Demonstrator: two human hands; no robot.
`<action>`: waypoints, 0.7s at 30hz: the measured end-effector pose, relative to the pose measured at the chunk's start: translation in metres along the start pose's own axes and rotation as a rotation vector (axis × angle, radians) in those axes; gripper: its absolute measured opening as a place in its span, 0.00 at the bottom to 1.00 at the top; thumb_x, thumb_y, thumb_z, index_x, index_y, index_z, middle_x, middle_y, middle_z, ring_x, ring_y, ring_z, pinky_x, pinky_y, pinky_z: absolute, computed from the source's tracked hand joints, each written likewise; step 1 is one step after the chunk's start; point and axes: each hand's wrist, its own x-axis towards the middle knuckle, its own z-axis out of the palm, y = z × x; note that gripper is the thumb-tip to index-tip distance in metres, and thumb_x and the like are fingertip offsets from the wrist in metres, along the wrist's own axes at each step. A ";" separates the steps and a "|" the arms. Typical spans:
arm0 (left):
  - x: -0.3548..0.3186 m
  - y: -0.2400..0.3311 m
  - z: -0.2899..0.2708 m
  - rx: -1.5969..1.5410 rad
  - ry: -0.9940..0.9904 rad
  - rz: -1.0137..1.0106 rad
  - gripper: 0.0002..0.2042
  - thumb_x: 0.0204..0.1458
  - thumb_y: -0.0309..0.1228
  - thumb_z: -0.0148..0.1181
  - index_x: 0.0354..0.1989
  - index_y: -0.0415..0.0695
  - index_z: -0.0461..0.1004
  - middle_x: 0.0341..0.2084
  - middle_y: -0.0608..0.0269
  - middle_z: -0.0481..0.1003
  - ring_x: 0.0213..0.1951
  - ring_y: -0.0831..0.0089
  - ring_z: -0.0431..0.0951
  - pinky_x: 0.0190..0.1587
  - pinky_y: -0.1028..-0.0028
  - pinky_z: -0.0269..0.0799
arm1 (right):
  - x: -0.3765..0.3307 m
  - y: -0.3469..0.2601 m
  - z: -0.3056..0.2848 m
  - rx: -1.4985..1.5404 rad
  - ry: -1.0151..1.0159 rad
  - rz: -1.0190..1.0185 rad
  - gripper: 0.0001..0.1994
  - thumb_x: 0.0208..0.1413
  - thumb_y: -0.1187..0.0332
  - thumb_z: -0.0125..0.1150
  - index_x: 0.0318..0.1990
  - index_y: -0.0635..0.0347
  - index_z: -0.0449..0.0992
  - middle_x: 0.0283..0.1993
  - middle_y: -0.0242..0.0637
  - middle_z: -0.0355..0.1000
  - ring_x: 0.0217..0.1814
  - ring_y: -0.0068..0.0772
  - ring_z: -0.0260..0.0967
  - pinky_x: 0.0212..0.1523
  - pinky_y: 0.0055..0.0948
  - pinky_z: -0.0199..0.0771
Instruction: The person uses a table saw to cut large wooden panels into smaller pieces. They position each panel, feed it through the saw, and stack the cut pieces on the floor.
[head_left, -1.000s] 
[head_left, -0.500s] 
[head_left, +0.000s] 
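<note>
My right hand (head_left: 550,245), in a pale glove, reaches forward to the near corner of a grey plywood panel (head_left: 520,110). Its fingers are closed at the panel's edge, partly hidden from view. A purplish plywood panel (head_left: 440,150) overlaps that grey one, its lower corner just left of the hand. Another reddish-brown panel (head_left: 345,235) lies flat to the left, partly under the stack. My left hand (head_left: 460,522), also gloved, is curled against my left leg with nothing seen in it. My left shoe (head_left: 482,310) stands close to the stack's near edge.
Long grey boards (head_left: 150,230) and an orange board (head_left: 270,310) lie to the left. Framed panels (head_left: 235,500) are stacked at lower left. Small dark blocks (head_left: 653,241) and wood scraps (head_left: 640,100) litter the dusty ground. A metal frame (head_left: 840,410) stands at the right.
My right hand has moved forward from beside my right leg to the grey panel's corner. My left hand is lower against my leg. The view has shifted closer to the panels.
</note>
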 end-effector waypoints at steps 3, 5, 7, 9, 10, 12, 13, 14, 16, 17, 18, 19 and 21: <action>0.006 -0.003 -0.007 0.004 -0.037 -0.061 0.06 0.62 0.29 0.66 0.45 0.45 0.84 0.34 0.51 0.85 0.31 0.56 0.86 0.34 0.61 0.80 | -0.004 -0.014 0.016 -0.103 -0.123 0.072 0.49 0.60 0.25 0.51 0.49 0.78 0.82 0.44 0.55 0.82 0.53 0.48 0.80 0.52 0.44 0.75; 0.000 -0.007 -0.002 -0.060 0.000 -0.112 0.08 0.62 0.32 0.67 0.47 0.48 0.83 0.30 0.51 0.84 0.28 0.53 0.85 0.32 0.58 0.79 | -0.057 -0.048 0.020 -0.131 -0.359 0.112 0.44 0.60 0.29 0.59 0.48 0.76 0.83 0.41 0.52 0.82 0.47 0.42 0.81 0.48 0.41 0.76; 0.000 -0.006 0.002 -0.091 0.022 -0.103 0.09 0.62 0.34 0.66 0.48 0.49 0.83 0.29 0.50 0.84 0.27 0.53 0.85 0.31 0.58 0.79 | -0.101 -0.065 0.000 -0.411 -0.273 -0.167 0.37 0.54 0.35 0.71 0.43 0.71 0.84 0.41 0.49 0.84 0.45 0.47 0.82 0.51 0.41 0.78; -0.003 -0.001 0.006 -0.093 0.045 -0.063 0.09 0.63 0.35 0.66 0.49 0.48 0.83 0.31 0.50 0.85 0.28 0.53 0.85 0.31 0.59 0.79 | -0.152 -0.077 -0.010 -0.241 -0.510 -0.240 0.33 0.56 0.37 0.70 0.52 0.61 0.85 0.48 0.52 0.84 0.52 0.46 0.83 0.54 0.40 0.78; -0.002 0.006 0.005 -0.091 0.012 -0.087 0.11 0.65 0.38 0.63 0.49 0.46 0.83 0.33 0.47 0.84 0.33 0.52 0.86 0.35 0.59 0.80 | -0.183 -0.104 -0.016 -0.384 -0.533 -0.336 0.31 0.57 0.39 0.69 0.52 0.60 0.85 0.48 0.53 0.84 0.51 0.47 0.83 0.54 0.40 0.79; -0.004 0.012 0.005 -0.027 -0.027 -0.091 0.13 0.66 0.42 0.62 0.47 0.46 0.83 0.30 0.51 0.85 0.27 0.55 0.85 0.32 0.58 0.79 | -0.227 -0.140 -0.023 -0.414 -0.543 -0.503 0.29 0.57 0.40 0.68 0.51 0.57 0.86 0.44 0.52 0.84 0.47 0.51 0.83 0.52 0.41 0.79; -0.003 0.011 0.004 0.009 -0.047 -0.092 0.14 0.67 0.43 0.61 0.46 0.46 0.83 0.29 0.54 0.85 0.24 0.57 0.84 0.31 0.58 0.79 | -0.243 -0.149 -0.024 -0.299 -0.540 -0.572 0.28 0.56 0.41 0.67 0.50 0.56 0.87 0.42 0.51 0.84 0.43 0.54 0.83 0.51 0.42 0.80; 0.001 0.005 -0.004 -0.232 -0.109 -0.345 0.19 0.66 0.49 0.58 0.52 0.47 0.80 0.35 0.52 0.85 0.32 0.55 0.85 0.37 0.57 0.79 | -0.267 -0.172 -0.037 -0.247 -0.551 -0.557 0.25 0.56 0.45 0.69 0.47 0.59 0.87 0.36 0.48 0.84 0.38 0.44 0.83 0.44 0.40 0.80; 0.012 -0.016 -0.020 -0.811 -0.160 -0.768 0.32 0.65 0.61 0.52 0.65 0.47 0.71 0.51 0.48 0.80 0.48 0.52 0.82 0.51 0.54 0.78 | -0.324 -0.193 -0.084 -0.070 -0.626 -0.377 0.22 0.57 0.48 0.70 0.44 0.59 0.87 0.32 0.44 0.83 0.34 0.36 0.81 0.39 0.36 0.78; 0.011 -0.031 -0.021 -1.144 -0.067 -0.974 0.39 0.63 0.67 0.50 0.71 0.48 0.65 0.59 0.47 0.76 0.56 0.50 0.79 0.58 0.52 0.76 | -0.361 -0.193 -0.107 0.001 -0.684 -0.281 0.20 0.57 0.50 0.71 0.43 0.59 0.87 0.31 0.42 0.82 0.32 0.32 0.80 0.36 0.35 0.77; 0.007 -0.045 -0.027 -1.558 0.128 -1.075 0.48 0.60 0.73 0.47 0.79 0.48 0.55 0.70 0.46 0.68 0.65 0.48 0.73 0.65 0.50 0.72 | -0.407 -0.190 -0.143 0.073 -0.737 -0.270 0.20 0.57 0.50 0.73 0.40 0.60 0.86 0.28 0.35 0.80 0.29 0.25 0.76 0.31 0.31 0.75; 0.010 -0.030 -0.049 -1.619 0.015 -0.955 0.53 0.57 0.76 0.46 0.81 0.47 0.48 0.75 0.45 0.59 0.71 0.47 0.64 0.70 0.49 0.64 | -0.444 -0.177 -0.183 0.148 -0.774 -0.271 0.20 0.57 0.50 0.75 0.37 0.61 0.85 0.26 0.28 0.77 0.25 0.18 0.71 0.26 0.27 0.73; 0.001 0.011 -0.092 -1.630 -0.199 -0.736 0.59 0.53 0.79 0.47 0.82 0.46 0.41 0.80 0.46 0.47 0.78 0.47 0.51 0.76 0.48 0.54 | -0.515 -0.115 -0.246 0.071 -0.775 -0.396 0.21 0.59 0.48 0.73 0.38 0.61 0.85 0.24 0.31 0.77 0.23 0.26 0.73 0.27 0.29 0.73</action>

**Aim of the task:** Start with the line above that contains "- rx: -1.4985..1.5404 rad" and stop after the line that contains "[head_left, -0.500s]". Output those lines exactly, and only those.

**Reply to the exercise:**
  - rx: -1.4985..1.5404 rad
  - ry: -1.0151..1.0159 rad
  - rz: -1.0190..1.0185 rad
  - gripper: 0.0001..0.1994
  - thumb_x: 0.0208..0.1413
  - thumb_y: -0.1187..0.0332
  - thumb_z: -0.0125..0.1150
  - index_x: 0.0318..0.1990
  - index_y: -0.0635..0.0347
  - index_z: -0.0449..0.0992
  - middle_x: 0.0283..0.1993
  - middle_y: -0.0242..0.0637
  - middle_z: -0.0355..0.1000
  - ring_x: 0.0217..0.1814
  - ring_y: -0.0068..0.0772
  - ring_z: -0.0260..0.0967
  - pinky_x: 0.0212..0.1523
  - pinky_y: 0.0055..0.0948
  - pinky_z: -0.0199..0.0771
Instruction: The person uses a table saw to cut large wooden panels into smaller pieces. They position each panel, feed it through the saw, and stack the cut pieces on the floor.
[head_left, -1.000s] 
[head_left, -0.500s] 

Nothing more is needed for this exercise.